Senator Baucus Revs Up Tax Reform Discussion




Today (November 21, 2013) Senator Baucus released the third in a series of staff discussions on tax reform. This discussion focuses on depreciation (also called “cost recovery”) and tax accounting methods.

Not the most exciting topics, and I will not miss Thursday Night Football reading up on them. Let’s review them quickly.

The Senator leads off with:

America today is using a bloated tax code that was built for businesses close to 30 years ago. The code is completely outdated and acting as a brake on economic growth.  More must be done to simplify tax rules, lessen the burden on small businesses and jumpstart job growth.”

I cannot disagree with him, but I am not optimistic about politicians – today, tomorrow – keeping their hands off any tax reform. Remember that Chief Justice Roberts deemed ObamaCare to be a “tax” – even though the White House itself did not present brief or argue it to be a tax. With that level of verbal schizophrenia, I would wager that any “reform” would last about as long as when the first politician needs to get reelected.

Baucus is proposing the following depreciation changes:

(1) Reduce the number of depreciation classes to four: three for short- to mid-term property and one for longer-lived assets. There would be only one permitted depreciation method.
a.     By longer-lived, think real estate, which Baucus proposes to depreciate over 43 years.

COMMENT: There goes the never-worked-in-the-real-world-crowd again. I have thirty years in this business, and I have never seen a proposed real estate investment analyzed over a 43-year recovery. Doesn’t happen, folks.
(2) Slow depreciation from double-declining balance to declining balance. Real estate would remain straight-line.
(3)  Allow expanded general asset accounting. This means that asset categories are pooled, and depreciation is calculated by…
a.     Starting with last year’s asset pool balance
b.     Increased by additions and improvements
c.      Decreased by proceeds from asset sales and dispositions
d.     And multiplying the result by a depreciation factor
(4)  Repeal like-kind exchanges.
COMMENT: Yipes.
(5) Repeal depreciation recapture for pooled assets.
COMMENT: Yay!

Treat all gain from disposition of pooled assets as ordinary income.

          COMMENT: Nay!
(6)  The maximum cost of mixed- use vehicles is capped at $45,000.
a.     That means that – if a car is used for both business and personal use – the maximum cost that can be depreciated is $45,000. That amount in turn is depreciated over 5 years.
b.     I am not overly surprised. There is still a lot of abuse – truly – in this area.

Then there are some tax accounting changes:

(7) Repeal expensing for research and development expenses. The default treatment will be to capitalize and depreciate over 5 years.
COMMENT: This cannot make business sense. You want to explain this proposal change to Apple, Samsung, Pfizer, or any number of research-intensive companies?
(8) Disallow the deduction for advertising. In its place, you would deduct one-half immediately and then amortize the balance over 5 years.
COMMENT:  This makes no sense to an accountant. I associate depreciation and amortization with assets that have use or value over more than one year. Advertising doesn’t make that cut. Does anyone talk about the commercials from last year’s Super Bowl, for example?
(9) Treat “qualified extraction expenditures” the same way as research and development.
COMMENT: Think fracking. The United States is increasingly moving to energy independence (Bakken Shale, for example), even under a hostile Administration. Do you think this change is going to help or hurt that effort?

(10)  Repeal percentage depletion.

COMMENT: Same comment as (9).
(11)  Make permanent Section 179 expensing.
a.     The maximum expensing would be set at $1,000,000, with the phase-out beginning at $2,000,000.

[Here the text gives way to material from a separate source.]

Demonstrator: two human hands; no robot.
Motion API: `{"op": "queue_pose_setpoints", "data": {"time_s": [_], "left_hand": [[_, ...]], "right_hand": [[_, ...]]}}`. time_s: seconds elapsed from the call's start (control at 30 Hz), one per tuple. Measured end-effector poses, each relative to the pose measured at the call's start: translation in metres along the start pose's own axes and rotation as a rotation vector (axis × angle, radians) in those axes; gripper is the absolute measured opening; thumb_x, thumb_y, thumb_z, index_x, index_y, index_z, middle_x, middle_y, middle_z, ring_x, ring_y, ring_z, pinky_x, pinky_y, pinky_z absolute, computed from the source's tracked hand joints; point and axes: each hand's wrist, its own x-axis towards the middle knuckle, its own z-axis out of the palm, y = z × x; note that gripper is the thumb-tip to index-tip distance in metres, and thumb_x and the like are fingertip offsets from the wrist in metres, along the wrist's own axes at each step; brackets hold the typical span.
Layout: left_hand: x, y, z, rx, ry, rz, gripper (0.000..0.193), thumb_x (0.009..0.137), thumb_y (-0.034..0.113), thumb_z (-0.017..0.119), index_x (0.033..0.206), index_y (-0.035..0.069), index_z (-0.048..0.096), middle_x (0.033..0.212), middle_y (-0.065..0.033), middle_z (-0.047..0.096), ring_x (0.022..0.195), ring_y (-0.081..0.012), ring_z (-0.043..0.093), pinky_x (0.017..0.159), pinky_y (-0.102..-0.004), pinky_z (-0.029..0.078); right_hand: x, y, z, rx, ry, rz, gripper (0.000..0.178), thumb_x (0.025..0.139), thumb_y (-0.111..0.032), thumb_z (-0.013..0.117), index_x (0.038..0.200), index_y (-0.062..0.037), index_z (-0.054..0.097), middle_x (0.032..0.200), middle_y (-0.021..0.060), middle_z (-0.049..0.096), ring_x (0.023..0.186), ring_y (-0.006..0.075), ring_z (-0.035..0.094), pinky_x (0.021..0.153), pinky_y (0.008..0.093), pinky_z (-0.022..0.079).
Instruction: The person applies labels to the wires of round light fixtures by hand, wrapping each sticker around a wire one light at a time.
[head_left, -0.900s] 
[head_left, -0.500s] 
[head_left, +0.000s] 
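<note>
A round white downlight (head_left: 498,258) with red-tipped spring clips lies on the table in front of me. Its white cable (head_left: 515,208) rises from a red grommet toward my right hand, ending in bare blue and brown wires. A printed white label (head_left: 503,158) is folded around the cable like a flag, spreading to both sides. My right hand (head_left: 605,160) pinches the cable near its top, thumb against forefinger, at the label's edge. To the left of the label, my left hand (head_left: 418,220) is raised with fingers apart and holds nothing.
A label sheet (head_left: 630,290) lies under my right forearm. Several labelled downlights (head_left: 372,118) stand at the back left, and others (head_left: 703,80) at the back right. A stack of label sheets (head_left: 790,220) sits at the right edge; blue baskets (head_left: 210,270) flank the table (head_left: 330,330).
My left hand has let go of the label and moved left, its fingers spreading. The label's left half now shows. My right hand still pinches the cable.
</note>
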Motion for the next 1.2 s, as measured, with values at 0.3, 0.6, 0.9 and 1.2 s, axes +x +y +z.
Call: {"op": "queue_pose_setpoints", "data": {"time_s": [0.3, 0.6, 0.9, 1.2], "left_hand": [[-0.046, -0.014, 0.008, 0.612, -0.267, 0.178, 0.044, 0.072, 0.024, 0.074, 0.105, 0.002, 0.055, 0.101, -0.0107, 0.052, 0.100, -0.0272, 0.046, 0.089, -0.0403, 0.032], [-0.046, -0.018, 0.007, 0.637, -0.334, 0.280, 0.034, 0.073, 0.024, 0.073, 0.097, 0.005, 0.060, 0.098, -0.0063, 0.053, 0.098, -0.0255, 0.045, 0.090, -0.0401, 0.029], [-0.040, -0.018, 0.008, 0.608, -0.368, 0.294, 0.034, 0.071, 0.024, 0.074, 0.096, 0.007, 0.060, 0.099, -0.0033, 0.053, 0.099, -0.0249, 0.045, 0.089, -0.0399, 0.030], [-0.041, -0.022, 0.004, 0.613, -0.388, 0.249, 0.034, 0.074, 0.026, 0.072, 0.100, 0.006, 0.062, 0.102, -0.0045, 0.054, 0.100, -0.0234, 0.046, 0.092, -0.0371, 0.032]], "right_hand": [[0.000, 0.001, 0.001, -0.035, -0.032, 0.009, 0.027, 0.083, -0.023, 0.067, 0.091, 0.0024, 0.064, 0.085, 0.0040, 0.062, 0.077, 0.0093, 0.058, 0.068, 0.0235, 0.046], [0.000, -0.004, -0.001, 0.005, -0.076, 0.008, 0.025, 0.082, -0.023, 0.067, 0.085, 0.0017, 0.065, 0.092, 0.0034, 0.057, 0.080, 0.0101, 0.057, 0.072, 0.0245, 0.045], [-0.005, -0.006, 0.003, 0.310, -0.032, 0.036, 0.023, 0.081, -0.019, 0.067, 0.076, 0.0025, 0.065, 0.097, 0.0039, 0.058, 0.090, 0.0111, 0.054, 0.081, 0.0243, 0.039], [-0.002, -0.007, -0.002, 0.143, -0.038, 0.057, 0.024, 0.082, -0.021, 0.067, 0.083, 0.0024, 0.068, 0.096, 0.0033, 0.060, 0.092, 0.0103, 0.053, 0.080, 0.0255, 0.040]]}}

COMMENT: Frankly, it’s about time.
(12)  The Section 197 amortization period is increased from 15 to 20 years.
(13)  All business with less than $10 million in annual gross receipts can use the cash basis of accounting and not account for inventory.
          COMMENT: Wait for it...
(14)  If you are not described in (13) then you are on the accrual basis of accounting.
COMMENT: When the government talks about accrual basis, they means that they want you to pay taxes on your receivables before you actually collect them.
(15)  Businesses described in (13) do not have to suffer through the Section 263A uniform capitalization calculations.
        COMMENT: Good. 
(16)  LIFO is repealed.  
COMMENT: I do not particularly care for LIFO, but I acknowledge that major industries use it extensively, and it is considered GAAP when auditors render their auditors’ report. The government is not chasing this down because they had brilliant debates while in accounting theory class. They want the jack.
(17) The completed contract method of accounting (think contractors) is repealed, except for small construction contracts.

Overall, Baucus is trying to reduce corporate tax rates. At 35%, the United States has the dubious distinction of having the highest corporate tax rate in the world. There are consequences to having the highest rate, such as having less business.  To reduce rates, he has to raise money somewhere, and we see some of those sources above.

And remember folks: these are only proposals.

Tuesday, November 19, 2013

The IRS Meets An Actuary


I think it was November or December of last year that I met with a client. He was “behind” on his taxes, and he now wanted to do the right thing and catch up.  He passed me a Form 1099, which he described as bogus. It had his name and social security number, but he swore he did not know the payor or provide any services for them.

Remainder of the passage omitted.